> Assignment: An exact repetition of all the entries that follow is required.

> Stored items:
Content starts

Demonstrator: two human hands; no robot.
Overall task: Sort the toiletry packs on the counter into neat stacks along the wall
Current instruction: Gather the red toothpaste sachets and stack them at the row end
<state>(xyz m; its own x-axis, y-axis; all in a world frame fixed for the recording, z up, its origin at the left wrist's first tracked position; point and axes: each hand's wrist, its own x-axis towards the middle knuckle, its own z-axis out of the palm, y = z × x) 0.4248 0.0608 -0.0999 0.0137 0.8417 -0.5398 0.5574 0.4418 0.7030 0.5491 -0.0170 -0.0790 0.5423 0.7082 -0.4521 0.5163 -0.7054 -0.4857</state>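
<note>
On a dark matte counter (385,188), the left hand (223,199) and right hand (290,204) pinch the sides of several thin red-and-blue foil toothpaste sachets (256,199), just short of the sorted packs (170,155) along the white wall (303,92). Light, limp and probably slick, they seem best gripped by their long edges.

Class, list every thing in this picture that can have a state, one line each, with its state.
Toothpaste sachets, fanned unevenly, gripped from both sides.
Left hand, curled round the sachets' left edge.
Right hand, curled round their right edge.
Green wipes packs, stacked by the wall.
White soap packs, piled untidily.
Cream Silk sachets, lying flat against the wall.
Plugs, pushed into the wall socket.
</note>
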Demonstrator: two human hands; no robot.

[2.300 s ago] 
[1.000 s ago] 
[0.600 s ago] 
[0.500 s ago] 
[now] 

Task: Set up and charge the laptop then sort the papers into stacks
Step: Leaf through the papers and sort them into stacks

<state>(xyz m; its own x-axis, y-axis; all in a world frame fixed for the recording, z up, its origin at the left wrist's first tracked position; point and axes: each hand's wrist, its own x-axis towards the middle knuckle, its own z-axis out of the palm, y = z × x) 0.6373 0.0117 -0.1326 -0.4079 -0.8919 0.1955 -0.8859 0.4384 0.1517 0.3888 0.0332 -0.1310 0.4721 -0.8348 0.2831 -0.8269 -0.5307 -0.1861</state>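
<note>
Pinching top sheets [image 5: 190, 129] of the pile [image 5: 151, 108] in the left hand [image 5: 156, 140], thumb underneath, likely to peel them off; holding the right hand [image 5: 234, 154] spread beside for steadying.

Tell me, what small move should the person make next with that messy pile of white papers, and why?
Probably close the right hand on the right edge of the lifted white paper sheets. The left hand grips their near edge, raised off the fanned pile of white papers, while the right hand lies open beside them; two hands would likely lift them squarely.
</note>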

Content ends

> Answer section:
Demonstrator: two human hands; no robot.
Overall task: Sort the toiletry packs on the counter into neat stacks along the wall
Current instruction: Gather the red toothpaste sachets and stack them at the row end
<state>(xyz m; its own x-axis, y-axis; all in a world frame fixed for the recording, z up, its origin at the left wrist's first tracked position; point and axes: each hand's wrist, its own x-axis towards the middle knuckle, its own z-axis out of the palm, y = z × x) 0.4248 0.0608 -0.0999 0.0137 0.8417 -0.5398 0.5574 0.4418 0.7030 0.5491 -0.0170 -0.0790 0.5423 0.7082 -0.4521 0.5163 -0.7054 -0.4857</state>
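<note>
On a dark matte counter (385,188), the left hand (223,199) and right hand (290,204) pinch the sides of several thin red-and-blue foil toothpaste sachets (256,199), just short of the sorted packs (170,155) along the white wall (303,92). Light, limp and probably slick, they seem best gripped by their long edges.

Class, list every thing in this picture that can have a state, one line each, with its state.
Toothpaste sachets, fanned unevenly, gripped from both sides.
Left hand, curled round the sachets' left edge.
Right hand, curled round their right edge.
Green wipes packs, stacked by the wall.
White soap packs, piled untidily.
Cream Silk sachets, lying flat against the wall.
Plugs, pushed into the wall socket.
</note>
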Demonstrator: two human hands; no robot.

[2.300 s ago] 
[1.000 s ago] 
[0.600 s ago] 
[0.500 s ago] 
[now] 

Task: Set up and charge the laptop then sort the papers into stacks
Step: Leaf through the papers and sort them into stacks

<state>(xyz m; its own x-axis, y-axis; all in a world frame fixed for the recording, z up, its origin at the left wrist's first tracked position; point and axes: each hand's wrist, its own x-axis towards the middle knuckle, its own z-axis out of the palm, y = z × x) 0.6373 0.0117 -0.1326 -0.4079 -0.8919 0.1955 -0.8859 0.4384 0.1517 0.3888 0.0332 -0.1310 0.4721 -0.8348 0.2831 -0.8269 -0.5307 -0.1861</state>
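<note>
Pinching top sheets [image 5: 190, 129] of the pile [image 5: 151, 108] in the left hand [image 5: 156, 140], thumb underneath, likely to peel them off; holding the right hand [image 5: 234, 154] spread beside for steadying.

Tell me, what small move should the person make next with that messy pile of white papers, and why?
Probably close the right hand on the right edge of the lifted white paper sheets. The left hand grips their near edge, raised off the fanned pile of white papers, while the right hand lies open beside them; two hands would likely lift them squarely.
</note>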

The exercise was answered completely.